▶ **ACTIVITY**: A faithful transcription of all lines below is the expected answer.

▶ **RECORDED INFORMATION**:
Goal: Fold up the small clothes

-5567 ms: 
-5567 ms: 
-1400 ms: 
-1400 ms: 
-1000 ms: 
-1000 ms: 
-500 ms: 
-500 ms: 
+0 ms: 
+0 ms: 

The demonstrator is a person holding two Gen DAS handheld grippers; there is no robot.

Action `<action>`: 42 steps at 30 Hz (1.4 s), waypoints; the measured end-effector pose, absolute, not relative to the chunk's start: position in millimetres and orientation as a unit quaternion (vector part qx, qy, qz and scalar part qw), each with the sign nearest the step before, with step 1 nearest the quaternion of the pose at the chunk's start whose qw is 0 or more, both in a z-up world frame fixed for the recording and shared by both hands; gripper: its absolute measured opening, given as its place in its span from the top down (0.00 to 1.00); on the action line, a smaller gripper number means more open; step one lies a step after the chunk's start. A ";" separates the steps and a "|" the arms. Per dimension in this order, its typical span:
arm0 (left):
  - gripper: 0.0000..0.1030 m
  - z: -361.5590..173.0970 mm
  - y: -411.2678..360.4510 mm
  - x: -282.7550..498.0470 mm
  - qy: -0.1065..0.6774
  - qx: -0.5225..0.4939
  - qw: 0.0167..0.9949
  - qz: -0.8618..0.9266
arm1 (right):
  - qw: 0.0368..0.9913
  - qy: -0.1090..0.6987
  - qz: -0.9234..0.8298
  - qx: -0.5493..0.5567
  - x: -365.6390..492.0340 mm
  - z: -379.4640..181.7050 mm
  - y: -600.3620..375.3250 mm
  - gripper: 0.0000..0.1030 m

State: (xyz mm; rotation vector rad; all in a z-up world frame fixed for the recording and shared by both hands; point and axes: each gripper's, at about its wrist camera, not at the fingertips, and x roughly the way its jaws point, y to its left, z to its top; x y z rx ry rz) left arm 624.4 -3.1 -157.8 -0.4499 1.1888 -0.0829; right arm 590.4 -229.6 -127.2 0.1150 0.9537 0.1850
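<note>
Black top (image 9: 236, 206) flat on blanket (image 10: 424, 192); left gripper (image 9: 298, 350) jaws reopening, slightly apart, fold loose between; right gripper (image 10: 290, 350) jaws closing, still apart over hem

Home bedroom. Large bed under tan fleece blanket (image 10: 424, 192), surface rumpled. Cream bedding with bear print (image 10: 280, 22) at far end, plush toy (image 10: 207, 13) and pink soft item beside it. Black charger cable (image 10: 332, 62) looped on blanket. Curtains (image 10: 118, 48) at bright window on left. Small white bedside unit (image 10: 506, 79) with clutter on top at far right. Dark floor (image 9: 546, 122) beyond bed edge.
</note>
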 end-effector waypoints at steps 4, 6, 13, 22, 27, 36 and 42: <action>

▶ **EXPECTED OUTPUT**:
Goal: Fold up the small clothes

-5567 ms: 
-5567 ms: 
-1400 ms: 
-1400 ms: 
-1000 ms: 
-1000 ms: 
-500 ms: 
-500 ms: 
+0 ms: 
+0 ms: 

The demonstrator is a person holding two Gen DAS handheld grippers; there is no robot.

Action `<action>`: 42 steps at 30 Hz (1.4 s), waypoints; the measured end-effector pose, absolute, not relative to the chunk's start: position in millimetres and orientation as a unit quaternion (vector part qx, qy, qz and scalar part qw), each with the sign nearest the step before, with step 1 nearest the quaternion of the pose at the chunk's start whose qw is 0 or more, both in a z-up world frame fixed for the recording and shared by both hands; gripper: its absolute measured opening, given as its place in its span from the top down (0.00 to 1.00); on the action line, a smaller gripper number means more open; step one lies a step after the chunk's start. A ";" separates the steps and a "|" the arms. Per dimension in this order, its typical span:
arm0 (left):
  - gripper: 0.0000..0.1030 m
  - z: -361.5590..173.0970 mm
  - y: -411.2678..360.4510 mm
  - x: -282.7550..498.0470 mm
  - qy: -0.1065..0.6774
  - qx: -0.5225..0.4939
  - qw: 0.0167..0.9949
  - qz: -0.8618..0.9266
arm1 (right):
  - qw: 0.0368..0.9913
  - qy: -0.1090..0.6987
  - qz: -0.9234..0.8298
  - qx: -0.5493..0.5567
  - x: -365.6390..492.0340 mm
  - z: -379.4640..181.7050 mm
  - y: -600.3620..375.3250 mm
  - gripper: 0.0000..0.1030 m

State: (xyz mm; rotation vector rad; all in a z-up world frame fixed for the recording and shared by both hands; point and axes: each gripper's, at about its wrist camera, not at the fingertips, and x roughly the way its jaws point, y to its left, z to its top; x y z rx ry rz) left arm 624.4 -3.1 -157.8 -0.4499 1.1888 -0.0829; right arm 590.4 -229.6 -127.2 0.1150 0.9537 0.1850
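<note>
Black top (image 9: 236, 206) flat on blanket (image 10: 424, 192); left gripper (image 9: 298, 350) jaws reopening, slightly apart, fold loose between; right gripper (image 10: 290, 350) jaws closing, still apart over hem

Home bedroom. Large bed under tan fleece blanket (image 10: 424, 192), surface rumpled. Cream bedding with bear print (image 10: 280, 22) at far end, plush toy (image 10: 207, 13) and pink soft item beside it. Black charger cable (image 10: 332, 62) looped on blanket. Curtains (image 10: 118, 48) at bright window on left. Small white bedside unit (image 10: 506, 79) with clutter on top at far right. Dark floor (image 9: 546, 122) beyond bed edge.
</note>
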 end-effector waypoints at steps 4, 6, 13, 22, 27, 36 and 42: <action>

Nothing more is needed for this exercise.